28. November 2013 · Kommentare deaktiviert für BSG: Beschulung eines behinderten Kindes – Sozialhilfeträger an Schulamtsentscheidung über Schulart gebunden · Kategorien: Aktuelle Entscheidungen, Eingliederungshilfen - SGB XII, Sozial- und Teilhaberecht, Teilhabe von Behinderten - SGB IX

In einer aktuellen Entscheidung hat das Bundessozialgericht klargestellt, dass Sozialhilfeträger bei Maßnahmen zur Eingliederungshilfe nach dem SGB XII (und SGB IX) für geistig behinderte Kinder an Entscheidungen der Schulverwaltung gebunden sind, welche Schulbildung im Einzelfall angemessen ist. Hinsichtlich der Kostenfrage kommt das Prinzip der Nachrangigkeit der Sozialhilfe (§ 2 SGB XII) solange nicht zur Anwendung, solange die Schulverwaltung an ihrer Entscheidung festhält (23.8.2013, Az.: B 8 SO 10/12 R).

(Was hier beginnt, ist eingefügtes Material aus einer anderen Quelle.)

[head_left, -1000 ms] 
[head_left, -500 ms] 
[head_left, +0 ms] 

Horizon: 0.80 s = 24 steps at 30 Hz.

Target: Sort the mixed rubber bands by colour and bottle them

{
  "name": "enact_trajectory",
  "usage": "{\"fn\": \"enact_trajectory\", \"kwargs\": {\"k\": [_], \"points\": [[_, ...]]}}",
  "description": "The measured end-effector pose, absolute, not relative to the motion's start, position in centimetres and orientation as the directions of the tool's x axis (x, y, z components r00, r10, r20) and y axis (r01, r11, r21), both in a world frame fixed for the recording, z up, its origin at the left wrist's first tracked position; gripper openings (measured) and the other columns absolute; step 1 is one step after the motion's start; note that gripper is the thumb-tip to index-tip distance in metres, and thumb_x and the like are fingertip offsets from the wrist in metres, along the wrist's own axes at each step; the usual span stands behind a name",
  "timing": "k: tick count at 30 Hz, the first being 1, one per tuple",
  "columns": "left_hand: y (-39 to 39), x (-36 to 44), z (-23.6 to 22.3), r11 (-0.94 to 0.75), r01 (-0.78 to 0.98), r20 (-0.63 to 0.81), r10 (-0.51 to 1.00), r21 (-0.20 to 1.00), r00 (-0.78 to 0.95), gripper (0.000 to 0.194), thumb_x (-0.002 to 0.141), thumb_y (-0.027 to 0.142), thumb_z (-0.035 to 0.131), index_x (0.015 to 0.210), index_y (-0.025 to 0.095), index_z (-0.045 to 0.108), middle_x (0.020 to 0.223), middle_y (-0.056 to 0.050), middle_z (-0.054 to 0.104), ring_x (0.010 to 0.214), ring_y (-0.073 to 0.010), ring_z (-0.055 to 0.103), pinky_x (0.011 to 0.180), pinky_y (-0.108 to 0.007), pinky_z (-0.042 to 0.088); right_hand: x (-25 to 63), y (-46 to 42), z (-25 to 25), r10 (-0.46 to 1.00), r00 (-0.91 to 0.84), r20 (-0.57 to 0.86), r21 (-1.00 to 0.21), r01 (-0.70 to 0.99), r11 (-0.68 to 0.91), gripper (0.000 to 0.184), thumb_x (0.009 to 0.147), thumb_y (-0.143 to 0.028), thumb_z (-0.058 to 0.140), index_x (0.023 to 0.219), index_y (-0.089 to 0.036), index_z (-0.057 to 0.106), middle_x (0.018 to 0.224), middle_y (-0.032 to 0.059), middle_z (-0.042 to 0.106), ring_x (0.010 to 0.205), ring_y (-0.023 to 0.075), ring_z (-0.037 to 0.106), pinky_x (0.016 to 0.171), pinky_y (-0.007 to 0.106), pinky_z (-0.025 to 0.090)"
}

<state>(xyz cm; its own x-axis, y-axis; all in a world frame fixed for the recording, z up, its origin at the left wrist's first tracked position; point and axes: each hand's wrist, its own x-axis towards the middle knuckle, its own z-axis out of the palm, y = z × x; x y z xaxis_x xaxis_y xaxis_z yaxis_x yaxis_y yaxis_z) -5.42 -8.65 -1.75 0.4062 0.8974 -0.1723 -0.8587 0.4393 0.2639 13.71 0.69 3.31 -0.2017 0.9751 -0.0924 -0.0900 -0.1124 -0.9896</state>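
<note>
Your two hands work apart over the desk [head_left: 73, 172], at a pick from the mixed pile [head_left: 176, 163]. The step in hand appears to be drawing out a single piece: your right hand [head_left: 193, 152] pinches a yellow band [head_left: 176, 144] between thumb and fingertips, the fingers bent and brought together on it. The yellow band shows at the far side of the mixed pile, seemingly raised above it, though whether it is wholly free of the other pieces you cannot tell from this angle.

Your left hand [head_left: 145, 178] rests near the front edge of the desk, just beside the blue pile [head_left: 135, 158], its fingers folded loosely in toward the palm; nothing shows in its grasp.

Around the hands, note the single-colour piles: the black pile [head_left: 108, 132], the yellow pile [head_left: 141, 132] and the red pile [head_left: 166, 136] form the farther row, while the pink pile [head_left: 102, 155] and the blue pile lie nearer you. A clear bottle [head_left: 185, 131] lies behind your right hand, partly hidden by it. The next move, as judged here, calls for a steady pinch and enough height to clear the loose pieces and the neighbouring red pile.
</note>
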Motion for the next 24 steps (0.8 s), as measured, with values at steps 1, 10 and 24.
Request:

In den Verfahren vor den beiden Vorinstanzen (SG Freiburg, LSG Baden-Württemberg) war über die Übernahme von Kosten für eine sog. systemische Bewegungstherapie als Eingliederungsmaßnahme für ein körperlich und geistig behindertes Kind zu entscheiden. Der Sozialhilfeträger übernahm ursprünglich die Kosten, machte diese jedoch von den Einkommens- und Vernögensverhältnissen der Eltern abhängig, als das Kind mit Zustimmung des Schulamtes in einer Waldorfschule aufgenommen wurde. Nachdem die Eltern keine Angaben zu ihren Einkommens- und Vermögensverhältnissen gemacht haben, verweigerte der Sozialhilfeträger die Kostenübernahme wegen fehlender Mitwirkung. Sowohl das erstinstanzlich befasste SG Freiburg als auch das LSG Baden-Württemberg gaben der Klage auf Kostenübernahme statt, da neben den durch die Waldorfschule geleisteten Integrationshilfen ein zusätzlicher Bedarf für entsprechende heilpädagogische Maßnahmen bestünde, um Auffälligkeiten des Kindes im Sozialverhalten, die auf einer Überreizung im Schulalltag beruhen können, entgegenwirken zu können. Nach Ansicht der Sozialhilfeträgers wäre hier der § 54 Abs. 1 Satz 1 Nr. 1 SGB XII  verletzt worden, da das LSG verkannt hätte, dass eine “Hilfe zu einer angemessenen Schulbildung” im Rahmen der Eingliederungshilfe nur für den Besuch der allgemeinen Schule in Betracht komme, darunter sei die Grundschule und eine darauf aufbauende Schule zu verstehen, nicht aber eine Sonderschule. Mit einer solchen sei die von dem Kind besuchte Freie Waldorfschule im Sinne einer Grundschule für geistig Behinderte gleichzusetzen, weil dieses aufgrund seiner Behinderung nicht in der Lage gewesen sei, dem gemeinsamen Bildungsgang in einer allgemeinen Schule zu folgen. In dieser Verkennung läge zudem ein Missachtung des Nachrangs der Sozialhilfe (§ 2 SGB XII). Zudem hätte das LSG auch die Entscheidung des Schulaufsichtsbehörde hinsichtlich ihrer Richtigkeit prüfen müssen, da der Besuch der Freien Waldorfschule keine angemessene Schulbildung sei.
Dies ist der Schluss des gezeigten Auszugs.